REQUIRED ACTION
Filter the entries for the word "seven". Copy each line that has it.

<<<<

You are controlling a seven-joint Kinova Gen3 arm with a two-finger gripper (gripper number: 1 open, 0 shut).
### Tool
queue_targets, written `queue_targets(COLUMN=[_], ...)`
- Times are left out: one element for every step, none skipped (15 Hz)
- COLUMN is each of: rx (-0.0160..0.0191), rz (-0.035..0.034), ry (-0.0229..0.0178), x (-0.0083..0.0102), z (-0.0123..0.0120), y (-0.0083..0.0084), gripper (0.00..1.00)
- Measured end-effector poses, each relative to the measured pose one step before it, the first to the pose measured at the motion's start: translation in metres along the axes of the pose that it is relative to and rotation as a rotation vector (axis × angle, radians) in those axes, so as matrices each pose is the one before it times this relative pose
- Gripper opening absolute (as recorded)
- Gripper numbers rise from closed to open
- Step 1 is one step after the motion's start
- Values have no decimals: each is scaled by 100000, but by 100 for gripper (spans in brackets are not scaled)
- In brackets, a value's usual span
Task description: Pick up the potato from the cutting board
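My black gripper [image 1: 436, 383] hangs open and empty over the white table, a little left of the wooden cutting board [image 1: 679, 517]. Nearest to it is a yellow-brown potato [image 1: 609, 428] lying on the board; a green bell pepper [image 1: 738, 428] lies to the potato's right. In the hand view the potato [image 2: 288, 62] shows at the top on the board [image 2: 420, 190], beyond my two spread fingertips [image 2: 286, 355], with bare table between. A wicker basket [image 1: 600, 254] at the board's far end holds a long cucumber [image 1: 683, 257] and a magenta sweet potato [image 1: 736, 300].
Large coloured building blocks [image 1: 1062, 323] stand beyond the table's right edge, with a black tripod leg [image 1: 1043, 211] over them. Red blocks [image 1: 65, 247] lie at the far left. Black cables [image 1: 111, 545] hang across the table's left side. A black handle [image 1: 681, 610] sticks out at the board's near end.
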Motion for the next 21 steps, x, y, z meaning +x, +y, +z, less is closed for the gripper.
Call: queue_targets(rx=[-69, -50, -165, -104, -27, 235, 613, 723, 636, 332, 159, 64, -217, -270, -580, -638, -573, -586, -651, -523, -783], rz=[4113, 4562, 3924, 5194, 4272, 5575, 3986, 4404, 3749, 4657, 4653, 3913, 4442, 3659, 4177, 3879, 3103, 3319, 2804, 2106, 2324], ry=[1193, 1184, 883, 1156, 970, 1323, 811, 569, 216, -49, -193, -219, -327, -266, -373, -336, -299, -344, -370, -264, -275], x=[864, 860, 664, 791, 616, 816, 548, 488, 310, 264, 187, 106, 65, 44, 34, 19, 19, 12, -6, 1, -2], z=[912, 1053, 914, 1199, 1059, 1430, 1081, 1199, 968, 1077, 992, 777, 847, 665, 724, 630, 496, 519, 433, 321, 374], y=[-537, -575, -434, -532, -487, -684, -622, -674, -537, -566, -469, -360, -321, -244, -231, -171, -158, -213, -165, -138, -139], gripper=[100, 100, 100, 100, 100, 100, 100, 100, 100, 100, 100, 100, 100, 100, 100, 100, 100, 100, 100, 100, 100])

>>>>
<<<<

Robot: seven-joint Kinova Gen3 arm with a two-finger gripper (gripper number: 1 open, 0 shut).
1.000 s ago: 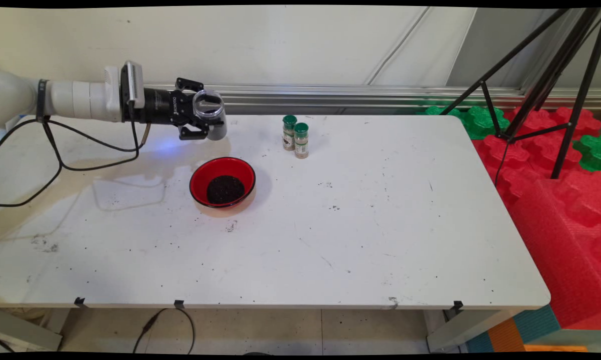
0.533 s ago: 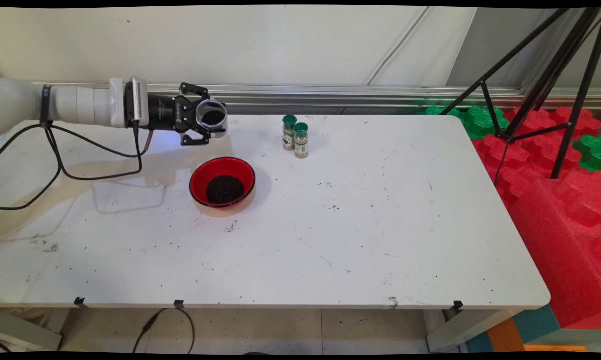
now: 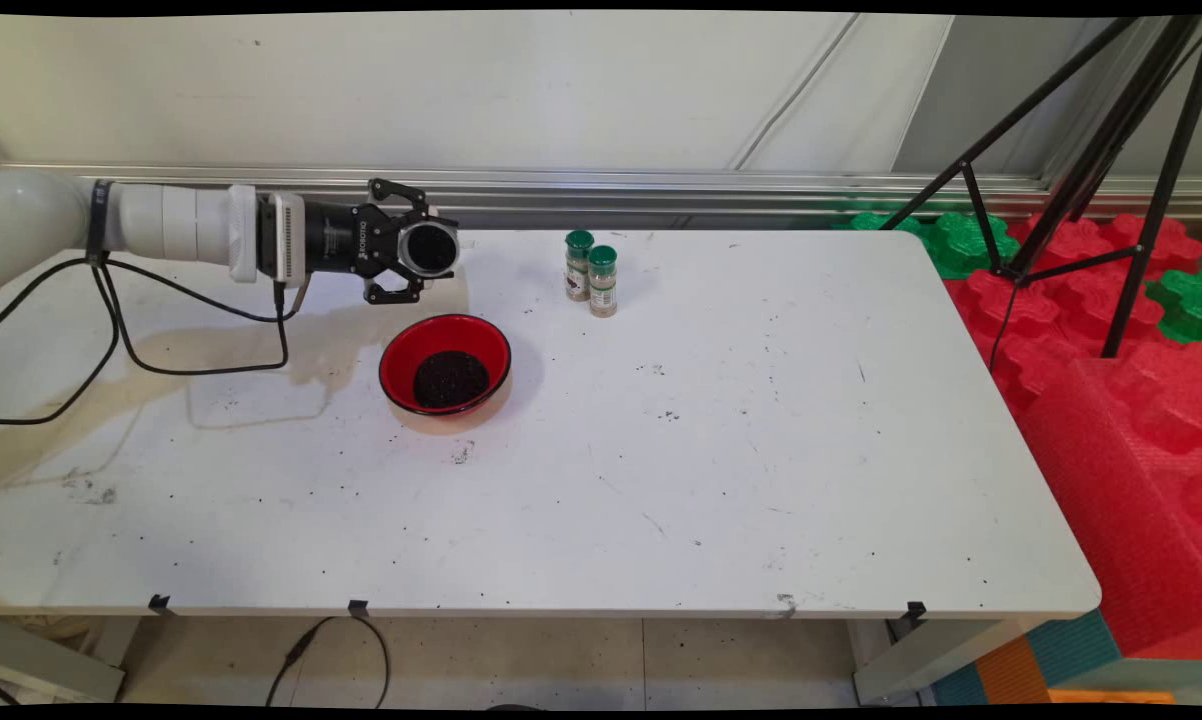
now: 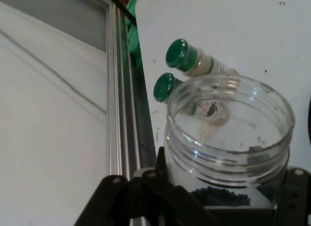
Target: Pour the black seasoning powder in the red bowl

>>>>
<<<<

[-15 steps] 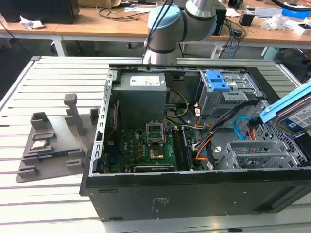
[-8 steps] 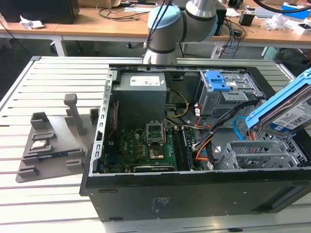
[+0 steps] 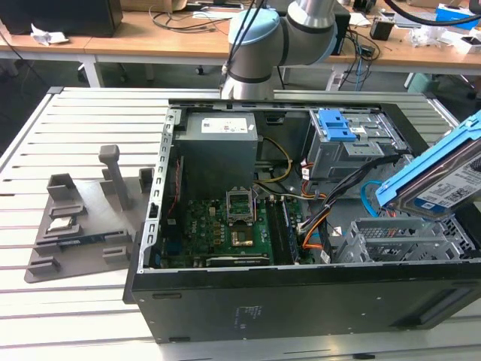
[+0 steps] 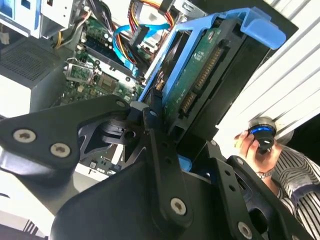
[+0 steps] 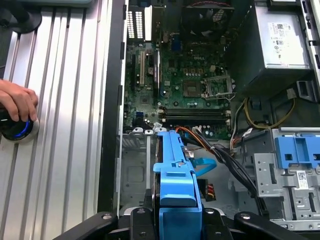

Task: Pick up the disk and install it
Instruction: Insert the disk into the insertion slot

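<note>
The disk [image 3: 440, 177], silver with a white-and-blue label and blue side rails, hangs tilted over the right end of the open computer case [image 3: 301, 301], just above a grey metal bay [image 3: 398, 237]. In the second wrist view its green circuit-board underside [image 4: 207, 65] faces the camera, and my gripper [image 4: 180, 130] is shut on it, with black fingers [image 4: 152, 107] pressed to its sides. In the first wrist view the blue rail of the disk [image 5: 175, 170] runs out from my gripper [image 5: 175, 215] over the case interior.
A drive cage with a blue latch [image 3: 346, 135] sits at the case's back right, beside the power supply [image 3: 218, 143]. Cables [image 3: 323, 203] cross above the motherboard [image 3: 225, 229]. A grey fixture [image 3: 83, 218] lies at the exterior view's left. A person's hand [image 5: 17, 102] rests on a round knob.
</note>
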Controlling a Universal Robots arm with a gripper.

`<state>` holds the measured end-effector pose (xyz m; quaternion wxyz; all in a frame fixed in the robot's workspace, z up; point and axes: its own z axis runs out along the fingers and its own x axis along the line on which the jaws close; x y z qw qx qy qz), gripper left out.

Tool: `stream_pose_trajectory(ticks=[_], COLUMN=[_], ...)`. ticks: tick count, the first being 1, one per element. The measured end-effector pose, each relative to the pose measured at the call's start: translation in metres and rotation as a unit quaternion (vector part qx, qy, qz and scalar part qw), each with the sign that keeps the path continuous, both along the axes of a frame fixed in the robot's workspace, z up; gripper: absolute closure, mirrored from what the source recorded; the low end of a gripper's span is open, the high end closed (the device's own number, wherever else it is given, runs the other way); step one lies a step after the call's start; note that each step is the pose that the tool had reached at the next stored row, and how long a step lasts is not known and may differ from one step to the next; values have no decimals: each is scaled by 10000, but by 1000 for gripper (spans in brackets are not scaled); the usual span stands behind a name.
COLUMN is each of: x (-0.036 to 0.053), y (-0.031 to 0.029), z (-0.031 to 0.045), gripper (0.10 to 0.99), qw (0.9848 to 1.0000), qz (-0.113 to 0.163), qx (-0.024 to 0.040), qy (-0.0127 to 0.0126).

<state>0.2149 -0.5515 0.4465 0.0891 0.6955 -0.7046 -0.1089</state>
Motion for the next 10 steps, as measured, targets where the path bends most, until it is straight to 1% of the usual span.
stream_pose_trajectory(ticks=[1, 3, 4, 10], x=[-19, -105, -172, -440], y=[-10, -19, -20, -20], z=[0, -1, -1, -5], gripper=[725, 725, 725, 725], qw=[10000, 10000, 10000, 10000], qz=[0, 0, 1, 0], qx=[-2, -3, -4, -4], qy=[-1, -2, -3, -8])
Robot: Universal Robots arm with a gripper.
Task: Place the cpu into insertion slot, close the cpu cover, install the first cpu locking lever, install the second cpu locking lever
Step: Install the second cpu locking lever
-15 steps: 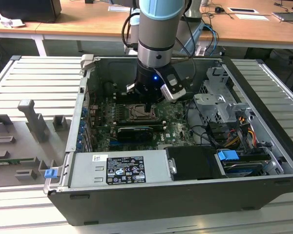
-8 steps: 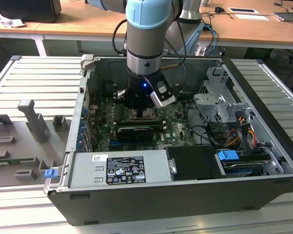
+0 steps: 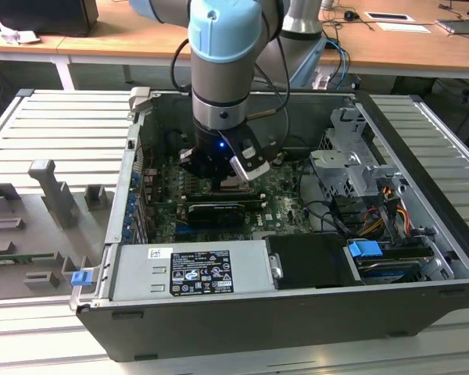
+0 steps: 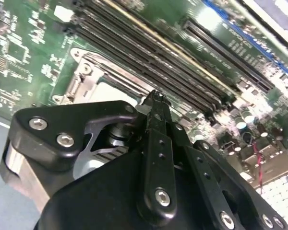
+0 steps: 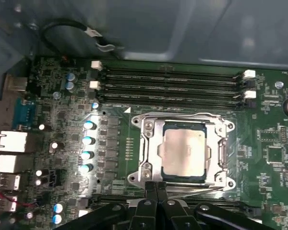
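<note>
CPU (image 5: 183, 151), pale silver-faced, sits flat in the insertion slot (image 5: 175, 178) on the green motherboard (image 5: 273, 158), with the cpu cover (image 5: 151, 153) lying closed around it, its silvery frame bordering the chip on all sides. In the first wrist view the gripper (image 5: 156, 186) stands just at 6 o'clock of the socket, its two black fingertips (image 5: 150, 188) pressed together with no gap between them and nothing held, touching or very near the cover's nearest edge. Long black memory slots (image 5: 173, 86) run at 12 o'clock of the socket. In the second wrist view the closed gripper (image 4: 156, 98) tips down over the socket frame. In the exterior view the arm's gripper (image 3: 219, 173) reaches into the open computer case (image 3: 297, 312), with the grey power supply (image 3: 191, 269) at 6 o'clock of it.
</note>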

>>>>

EXERCISE RESULT
You are controlling a seven-joint Kinova Gen3 arm with a two-finger gripper (gripper number: 1 open, 0 shut).
Robot: seven-joint Kinova Gen3 arm with a two-finger gripper (gripper number: 1 open, 0 shut).

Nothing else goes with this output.